Date: Tue Jun 09 2026 - 01:55:01 EST




On 6/8/26 9:55 PM, Ilya Leoshkevich wrote:


On 5/14/26 17:21, Shrikanth Hegde wrote:
Start with a simple steal monitor.

It is meant to look at steal time and make the decision to
reduce/increase the preferred CPUs.

It has
- work function to execute the steal time calculations and decision
   making periodically.
- temporary cpumask, which will be used in the work function.

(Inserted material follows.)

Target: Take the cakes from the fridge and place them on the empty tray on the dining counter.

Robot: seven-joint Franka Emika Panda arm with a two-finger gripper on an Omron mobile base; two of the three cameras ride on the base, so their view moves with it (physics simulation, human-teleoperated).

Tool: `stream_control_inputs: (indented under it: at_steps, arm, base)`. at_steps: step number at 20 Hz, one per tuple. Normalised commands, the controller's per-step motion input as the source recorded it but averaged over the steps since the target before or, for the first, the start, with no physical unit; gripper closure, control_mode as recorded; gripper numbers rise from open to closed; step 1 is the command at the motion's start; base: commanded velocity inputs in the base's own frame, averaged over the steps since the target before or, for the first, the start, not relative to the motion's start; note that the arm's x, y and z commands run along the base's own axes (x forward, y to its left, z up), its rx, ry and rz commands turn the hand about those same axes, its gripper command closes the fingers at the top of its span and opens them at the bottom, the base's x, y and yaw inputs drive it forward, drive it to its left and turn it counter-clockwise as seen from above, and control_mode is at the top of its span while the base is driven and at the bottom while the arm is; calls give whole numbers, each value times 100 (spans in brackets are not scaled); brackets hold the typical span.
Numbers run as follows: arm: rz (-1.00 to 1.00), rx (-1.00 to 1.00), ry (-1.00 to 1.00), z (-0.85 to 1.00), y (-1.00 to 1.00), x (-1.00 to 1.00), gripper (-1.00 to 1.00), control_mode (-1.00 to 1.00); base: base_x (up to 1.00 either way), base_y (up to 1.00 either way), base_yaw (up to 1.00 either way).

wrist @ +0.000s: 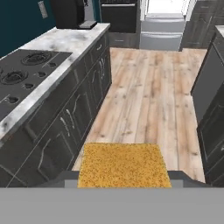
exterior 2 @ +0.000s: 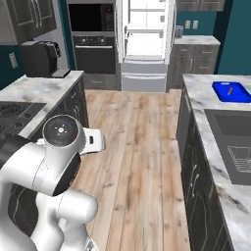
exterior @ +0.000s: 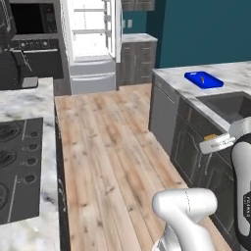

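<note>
A flat tan-brown square cake (wrist: 124, 165) sits between my fingertips at the bottom of the hand view, and my gripper (wrist: 124, 177) is shut on it. In the left base view the gripper (exterior: 215, 143) hangs beside the dining counter (exterior: 171, 74) with a yellow bit of the cake (exterior: 211, 137) showing. The blue tray (exterior: 203, 79) (exterior 2: 240, 95) lies on the marble top with a small red-topped piece (exterior 2: 230, 90) on it. At the far end of the aisle the fridge (exterior: 90, 73) (exterior 2: 146, 73) (wrist: 162, 30) stands with its doors open and its white inside lit.
A marble counter with a black stovetop (exterior: 17, 166) (wrist: 26, 70) runs along the left. A coffee machine (exterior 2: 41, 58) and a black oven (exterior 2: 93, 44) stand at the back left. A sink (exterior 2: 235, 142) is set in the dining counter. A wooden floor aisle (exterior: 108, 147) lies between them.
</note>
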Motion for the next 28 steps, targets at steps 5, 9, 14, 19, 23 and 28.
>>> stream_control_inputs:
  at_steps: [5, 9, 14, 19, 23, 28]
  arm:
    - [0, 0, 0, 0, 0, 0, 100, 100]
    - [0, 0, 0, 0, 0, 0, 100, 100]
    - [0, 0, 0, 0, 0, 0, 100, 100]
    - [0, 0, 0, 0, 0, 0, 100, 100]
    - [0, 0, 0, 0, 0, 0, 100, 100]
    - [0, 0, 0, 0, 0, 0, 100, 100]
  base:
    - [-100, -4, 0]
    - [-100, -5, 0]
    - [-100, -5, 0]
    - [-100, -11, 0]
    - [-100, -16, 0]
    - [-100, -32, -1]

This helps
   to avoid cpumask allocation in periodic work function.
- low and high thresholds for steal time.
- sampling period to control the frequency of steal time calculations.
- cache the previous decision to avoid oscillations

Signed-off-by: Shrikanth Hegde <sshegde@xxxxxxxxxxxxx>
---
  include/linux/sched.h | 13 +++++++++++++
  kernel/sched/core.c   | 24 ++++++++++++++++++++++++
  kernel/sched/sched.h  |  3 +++
  3 files changed, 40 insertions(+)

diff --git a/include/linux/sched.h b/include/linux/sched.h
index dcfb57c90850..ee5f19a96118 100644
--- a/include/linux/sched.h
+++ b/include/linux/sched.h

[...]

@@ -11351,4 +11353,26 @@ void sched_push_current_non_preferred_cpu(struct rq *rq)
                  push_task, this_cpu_ptr(&npc_push_task_work));
      local_irq_restore(flags);
  }
+
+struct steal_monitor_t steal_mon;
+
+void sched_init_steal_monitor(void)
+{
+    INIT_WORK(&steal_mon.work, sched_steal_detection_work);
+    zalloc_cpumask_var(&steal_mon.tmp_mask, GFP_KERNEL);

Error handling is missing.

[...]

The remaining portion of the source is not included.